Il suffit de considérer la multitude des procès-verbaux de maréchaussée qui remplissent les cartons d'une intendance, et qui tous se rapportent à la poursuite de miliciens réfractaires ou déserteurs, pour juger que la milice ne se levait pas sans obstacle. Il ne paraît pas, en effet, qu'il y eût de charge publique qui fût plus insupportable aux paysans que celle-là; pour s'y soustraire ils se sauvaient souvent dans les bois, où il fallait les poursuivre à main armée. Cela étonne, quand on songe à la facilité avec laquelle le recrutement forcé s'opère aujourd'hui.
Il faut attribuer cette extrême répugnance des paysans de l'ancien régime pour la milice moins au principe même de la loi qu'à la manière dont elle était exécutée; on doit s'en prendre surtout à la longue incertitude où elle tenait ceux qu'elle menaçait (on pouvait être appelé jusqu'à quarante ans, à moins qu'on ne se mariât); à l'arbitraire de la révision, qui rendait presque inutile l'avantage d'un bon numéro; à la défense de se faire remplacer; au dégoût d'un métier dur et périlleux, où toute espérance d'avancement était interdite; mais surtout au sentiment qu'un si grand poids ne pesait que sur eux seuls, et sur les plus misérables d'entre eux, l'ignominie de la condition rendant ses rigueurs plus amères.
J'ai eu dans les mains beaucoup de procès-verbaux de tirage, dressés en l'année 1769, dans un grand nombre de paroisses; on y voit figurer les exempts de chacune d'elles: celui-ci est domestique chez un gentilhomme; celui-là garde d'une abbaye; un troisième n'est que le valet d'un bourgeois, il est vrai, mais ce bourgeois vit noblement.
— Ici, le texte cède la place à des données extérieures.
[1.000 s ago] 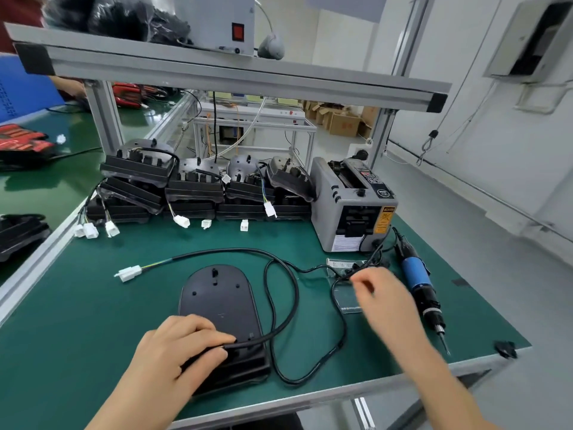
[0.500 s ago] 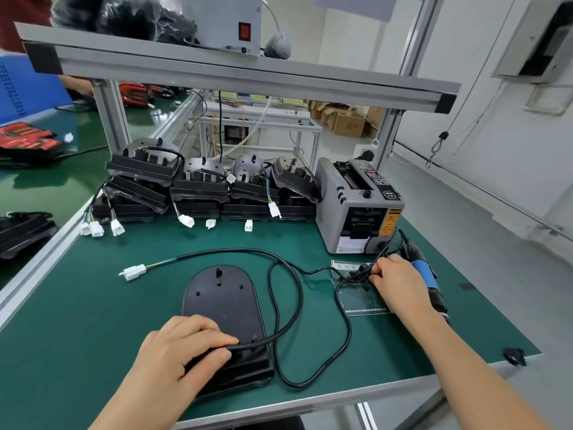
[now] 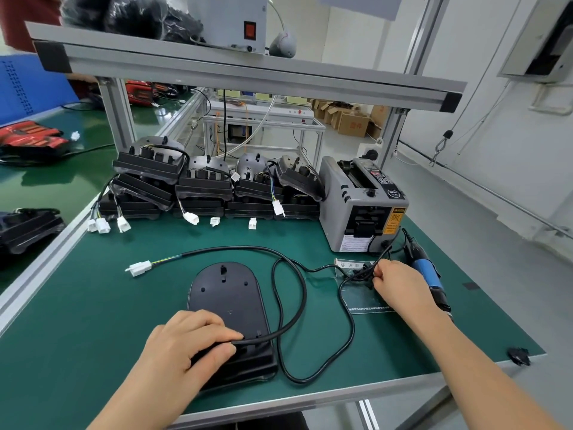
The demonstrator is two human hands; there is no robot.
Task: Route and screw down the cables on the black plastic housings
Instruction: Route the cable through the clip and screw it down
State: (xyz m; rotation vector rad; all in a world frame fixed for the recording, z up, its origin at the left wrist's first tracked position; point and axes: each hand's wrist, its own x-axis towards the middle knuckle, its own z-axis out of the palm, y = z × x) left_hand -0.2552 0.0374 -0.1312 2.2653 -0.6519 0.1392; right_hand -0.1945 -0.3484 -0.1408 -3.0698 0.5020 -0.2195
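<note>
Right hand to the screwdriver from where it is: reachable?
Probably yes. The right hand lies right beside the screwdriver, with nothing between them. Its fingers seem busy at the cable, so it may need to let go first.

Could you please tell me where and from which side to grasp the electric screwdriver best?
Grip the electric screwdriver round its blue barrel, from above, with the right hand, which pinches the black cable beside it. It lies flat, chuck toward the near edge, cord toward the tape dispenser; the barrel is its widest stretch.
</note>
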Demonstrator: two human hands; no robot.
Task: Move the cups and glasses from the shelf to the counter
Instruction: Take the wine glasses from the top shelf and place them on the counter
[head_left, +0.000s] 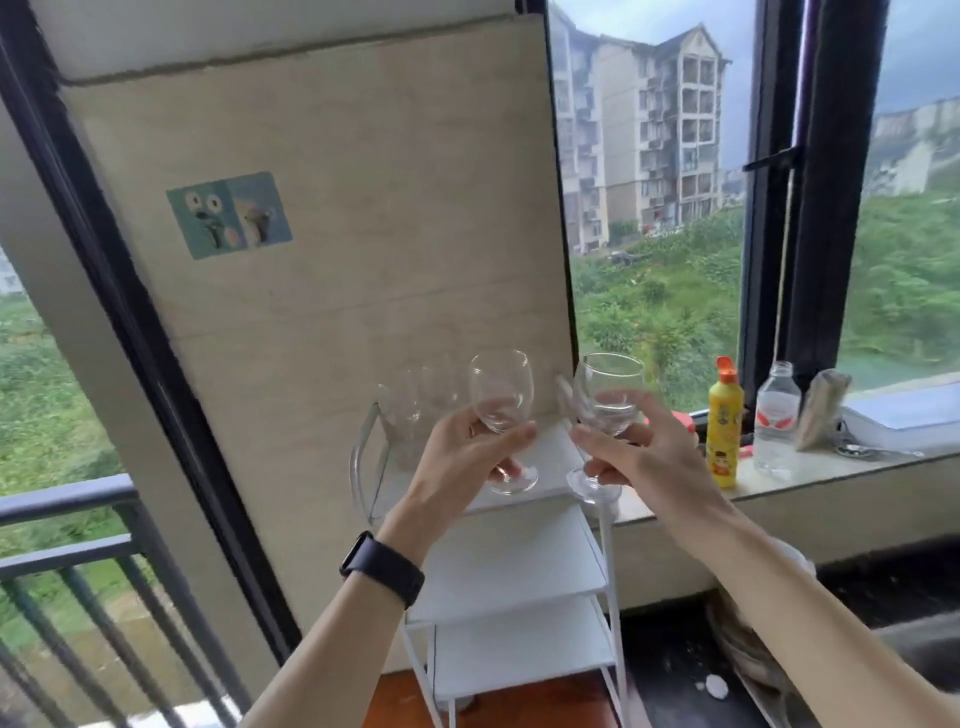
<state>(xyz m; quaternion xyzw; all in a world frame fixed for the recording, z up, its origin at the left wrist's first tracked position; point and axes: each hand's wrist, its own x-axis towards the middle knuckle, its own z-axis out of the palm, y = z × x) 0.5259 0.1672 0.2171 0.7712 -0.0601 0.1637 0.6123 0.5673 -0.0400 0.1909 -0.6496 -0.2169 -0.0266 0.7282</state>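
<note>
Two glasses are held just above the shelf (550, 452); more glasses (410, 405) are left standing at its back left. The left glass (501, 395) is gripped round the stem by the fingers of the left hand (462, 457), and the right glass (610, 395) likewise by the right hand (644, 462). With the bowls carried so near each other, a clink could crack them. Bottles (723, 426) on the table (831, 467) could be toppled at set-down.

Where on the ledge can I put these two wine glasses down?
The pale stone ledge looks bare between the white metal rack and the yellow squeeze bottle, though the right hand hides part. Right of that bottle it is crowded: clear plastic water bottle, crumpled grey bag, keys. The rack's lower shelves are bare.
</note>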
L'aisance seule exempte; quand un cultivateur figure annuellement parmi les plus haut imposés, ses fils ont le privilége d'être exempts de la milice: c'est ce qu'on appelle encourager l'agriculture. Les économistes, grands amateurs d'égalité en tout le reste, ne sont point choqués de ce privilége; ils demandent seulement qu'on l'étende à d'autres cas, c'est-à-dire que la charge des paysans les plus pauvres et les moins patronés devienne plus lourde. «La médiocrité de la solde du soldat,» dit l'un d'eux, «la manière dont il est couché, habillé, nourri, son entière dépendance, rendraient trop cruel de prendre un autre homme qu'un homme du bas peuple.»
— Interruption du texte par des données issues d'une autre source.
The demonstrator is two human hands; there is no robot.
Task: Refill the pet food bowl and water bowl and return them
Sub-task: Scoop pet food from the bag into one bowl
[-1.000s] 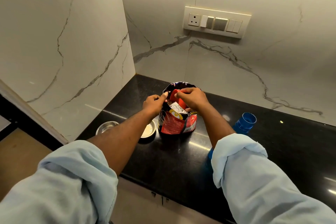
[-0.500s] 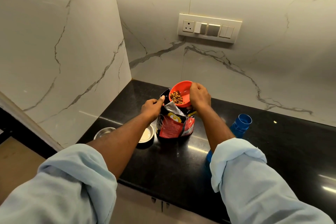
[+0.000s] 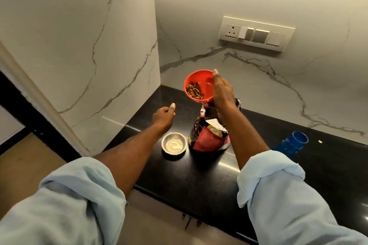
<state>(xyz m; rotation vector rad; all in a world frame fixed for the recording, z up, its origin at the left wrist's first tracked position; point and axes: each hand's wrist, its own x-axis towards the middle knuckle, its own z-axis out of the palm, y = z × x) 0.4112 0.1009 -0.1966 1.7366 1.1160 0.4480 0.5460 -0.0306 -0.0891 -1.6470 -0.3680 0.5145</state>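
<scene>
1. Now that the red plastic scoop bowl (image 3: 199,85) has come up clear of the pet food bag (image 3: 209,134), the right hand (image 3: 222,91) grips its rim and far wall above the bag's open mouth; half a second ago it sat just at that mouth.
2. Meanwhile the left hand (image 3: 163,116) has let go of the bag's edge and hangs loosely curled over the counter, holding nothing, thumb raised.
3. That suggests scooping is finished and pouring comes next — the steel bowl (image 3: 174,143) stands just left of the bag, below the left hand, with no kibble in it, only a pale glare or film at its bottom.
4. Brown kibble (image 3: 194,91) lies heaped on the low side of the tilted scoop, small oval pellets, dry-looking.
5. Glossy crinkled foil forms the bag, red and black, its top crumpled open; it stands unsupported and could slump.
6. Polished black stone makes up the countertop (image 3: 199,177), under veined white marble walls.
7. A blue plastic bottle (image 3: 292,143), uncapped, stands well to the right — likely for the water.
</scene>
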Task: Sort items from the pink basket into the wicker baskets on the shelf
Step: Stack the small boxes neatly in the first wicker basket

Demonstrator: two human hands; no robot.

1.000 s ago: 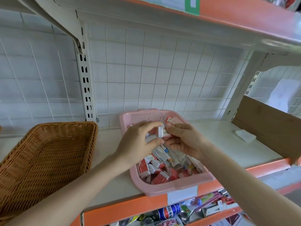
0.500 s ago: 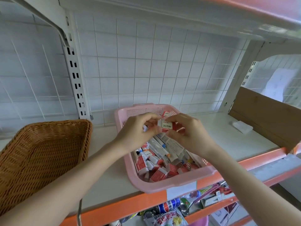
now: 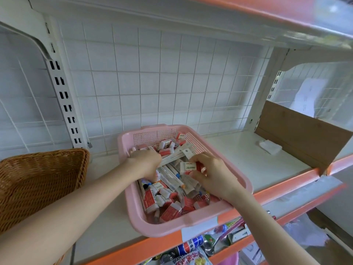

Jusqu'à la fin du règne de Louis XIV, les grands chemins ne furent point entretenus, ou le furent aux frais de tous ceux qui s'en servaient, c'est-à-dire de l'État ou de tous les propriétaires riverains; mais, vers ce temps-là, on commença à les réparer à l'aide de la seule corvée, c'est-à-dire aux dépens des seuls paysans. Cet expédient pour avoir de bonnes routes sans les payer parut si heureusement imaginé qu'en 1737 une circulaire du contrôleur général Orry l'appliqua à toute la France. Les intendants furent armés du droit d'emprisonner à volonté les récalcitrants ou de leur envoyer des garnisaires.
A partir de là, toutes les fois que le commerce s'accroît, que le besoin et le goût des bonnes routes se répandent, la corvée s'étend à de nouveaux chemins et [sa charge augmente]. On trouve, dans le rapport fait en 1779 à l'assemblée provinciale du Berry, que les travaux exécutés annuellement par la corvée dans cette pauvre province doivent être évalués par année à 700,000 livres. On les évaluait en 1787, en basse Normandie, à la même somme à peu près. Rien ne saurait mieux montrer le triste sort du peuple des campagnes: les progrès de la société, qui enrichissent toutes les autres classes, le désespèrent; la civilisation tourne [contre lui seul].